I remember being in high school and seeing the other girls have such a tight friendship that I yearned to be included. The bond these teenagers had was something I so badly wanted to be a part of but never seemed to break into. This exclusion led to feelings of not being funny enough, pretty enough, smart enough and obviously, popular enough to be invited into their clique. I know now that these girls had something I didn’t; they had found their tribe of women. Not having a group of girls to grow up alongside of really did a number on my self-esteem. I’m certain that if I’d had a Theresa, Marguerite, Jessica, Katie, Tanya, Gloria or Michelle in my life at that time, I would have had a much easier time in high school. We all grow and change over the years as we should but as different as these friends of mine are from each other…they all have one thing in common; love. And after all, isn’t love really what we’re after?

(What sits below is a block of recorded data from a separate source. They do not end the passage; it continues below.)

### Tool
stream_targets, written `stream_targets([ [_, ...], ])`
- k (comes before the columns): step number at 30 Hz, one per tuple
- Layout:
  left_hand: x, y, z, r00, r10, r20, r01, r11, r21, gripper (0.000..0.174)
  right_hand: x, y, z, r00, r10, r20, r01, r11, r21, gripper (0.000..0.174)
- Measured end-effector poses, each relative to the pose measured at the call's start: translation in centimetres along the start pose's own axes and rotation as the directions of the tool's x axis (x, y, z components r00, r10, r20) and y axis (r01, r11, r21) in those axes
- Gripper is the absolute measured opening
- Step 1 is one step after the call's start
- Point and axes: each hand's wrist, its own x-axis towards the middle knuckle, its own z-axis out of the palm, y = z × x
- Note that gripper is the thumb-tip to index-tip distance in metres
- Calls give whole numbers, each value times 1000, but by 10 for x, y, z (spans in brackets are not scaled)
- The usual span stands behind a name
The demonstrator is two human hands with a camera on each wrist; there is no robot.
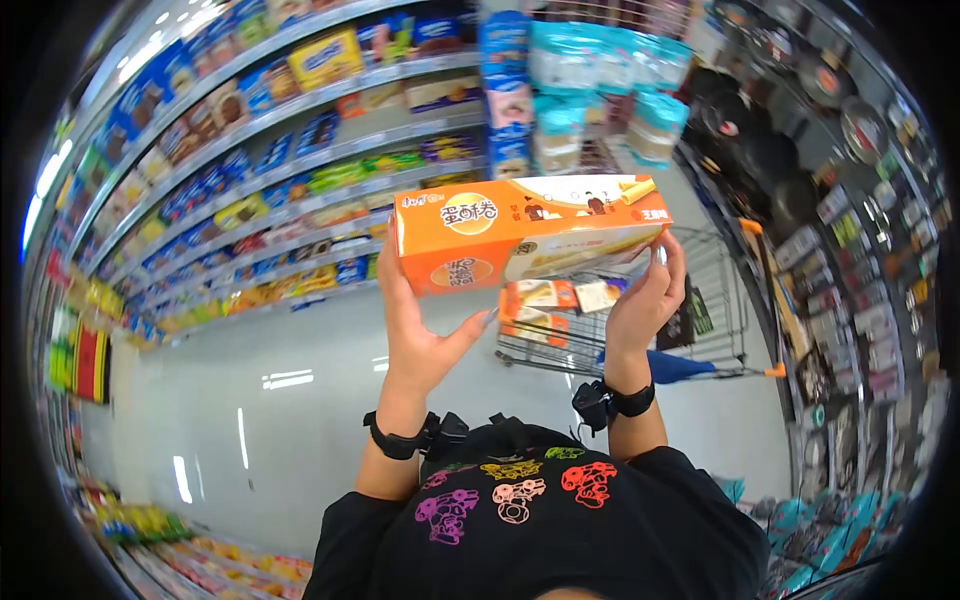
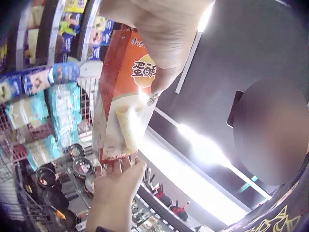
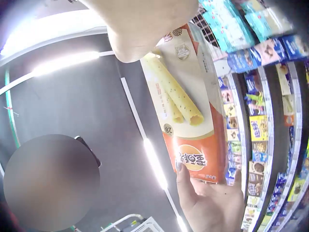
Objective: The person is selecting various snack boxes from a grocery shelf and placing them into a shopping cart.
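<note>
An orange and white box of egg rolls [image 1: 535, 225] is held up in front of the chest, its long side level. My left hand [image 1: 420, 335] grips its left end, thumb on the face toward me and fingers behind. At the other end my right hand [image 1: 648, 305] holds the lower right corner between thumb and fingers. In the left wrist view the box [image 2: 120, 104] shows a picture of a rolled wafer, with the right hand [image 2: 118, 191] at its far end. The right wrist view shows the left hand [image 3: 207, 203] with its thumb on the orange end.
Beyond the box stands a wire shopping cart [image 1: 740, 330] with several orange and white packs [image 1: 540, 325] in it. Shelves of packaged snacks [image 1: 270, 170] line the left. Teal bags [image 1: 565, 60] hang ahead, and frying pans [image 1: 770, 150] fill the rack on the right.
</note>
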Motion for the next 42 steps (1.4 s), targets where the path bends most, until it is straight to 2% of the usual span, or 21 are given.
stream_targets([
  [2, -3, -7, -42, 999, -12, -45, 14, 999, 47, 93, -21, 6, 32, 995, 51, 81, -52, 999, 12, 40],
  [4, -6, -16, -81, 997, -20, -80, 30, 991, 127, 88, -41, 8, 69, 986, -19, 164, 7, 997, 73, 40],
  [7, -7, -17, -126, 986, -73, -149, 93, 987, 134, 77, -70, 2, 118, 975, 83, 207, -119, 978, 169, 45],
  [9, -13, -25, -147, 975, -143, -167, 162, 981, 104, 72, -86, 9, 135, 950, 144, 278, -205, 957, 206, 48],
  [10, -16, -29, -155, 968, -181, -173, 197, 977, 83, 70, -93, 13, 142, 943, 123, 309, -197, 955, 222, 48],
  [13, -24, -48, -174, 959, -203, -199, 240, 953, 187, 63, -108, 20, 158, 916, 112, 386, -217, 947, 239, 49],
  [16, -26, -67, -187, 882, -448, -147, 418, 887, -196, 54, -109, 21, 172, 906, 143, 399, -272, 918, 289, 51],
  [17, -23, -69, -188, 874, -467, -135, 435, 875, -212, 50, -107, 23, 172, 884, 170, 436, -319, 900, 296, 54],
  [21, -14, -86, -187, 824, -560, -89, 525, 813, -250, 37, -98, 22, 189, 889, 140, 437, -281, 919, 278, 60],
  [22, -12, -95, -186, 809, -583, -78, 550, 796, -253, 40, -99, 18, 197, 897, 145, 417, -265, 932, 246, 65],
  [25, 0, -128, -179, 729, -684, -14, 649, 698, -304, 54, -80, 37, 192, 878, 136, 459, -248, 949, 193, 66],
  [28, 26, -132, -160, 665, -746, -21, 733, 659, -169, 57, -59, 50, 189, 866, 134, 481, -225, 965, 136, 64],
  [31, 48, -139, -145, 721, -693, 0, 687, 715, -130, 59, -41, 55, 192, 878, 153, 454, -220, 971, 98, 61],
  [34, 71, -136, -129, 742, -670, -9, 667, 741, -78, 60, -19, 62, 192, 868, 135, 478, -178, 983, 45, 60],
  [37, 77, -156, -120, 740, -673, -12, 671, 739, -62, 59, -3, 85, 186, 820, 20, 573, -102, 989, 111, 59],
  [40, 80, -173, -117, 700, -714, 9, 713, 698, -64, 58, 3, 103, 183, 807, 94, 583, -119, 993, 5, 59],
  [42, 86, -177, -116, 692, -721, 24, 722, 692, -28, 58, 5, 109, 184, 815, 173, 553, -202, 979, -9, 58],
])
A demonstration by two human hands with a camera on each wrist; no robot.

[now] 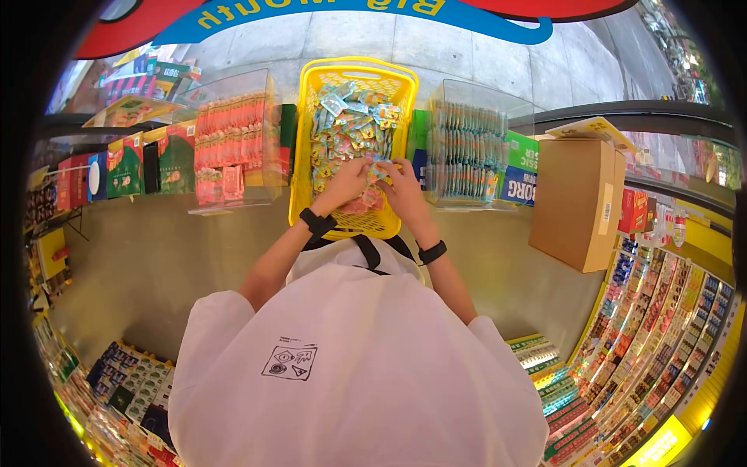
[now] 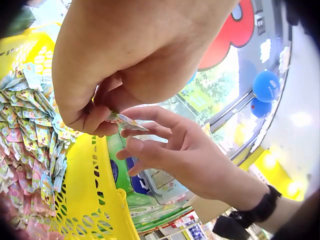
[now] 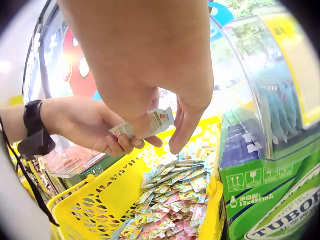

I’d be remiss to not see the similarities in myself and my grandmother as I pick up the phone and start chatting with Theresa. I too, pace around the kitchen not twirling my white hair – although some day that will be me – but for now, I make playdough creatures with my daughter and almost always have a cup of coffee next to me especially when I’m visiting with Theresa. It’s our thing. I don’t call my group of girlfriends “The Get-Down Girls” but I do call them my tribe. I’m almost certain I get the same huge grin on my face when I’m talking with these girls as my grandma does when she’s talking with Alice.
I hang on to these friends like they are the rarest women in the world because they are. I try to never take them for granted and I always remind myself that our friendship is a two-way street and my priority is to make room for them and their lives. I hit the jackpot with these friends of mine and feel like the richest girl in the world because of it.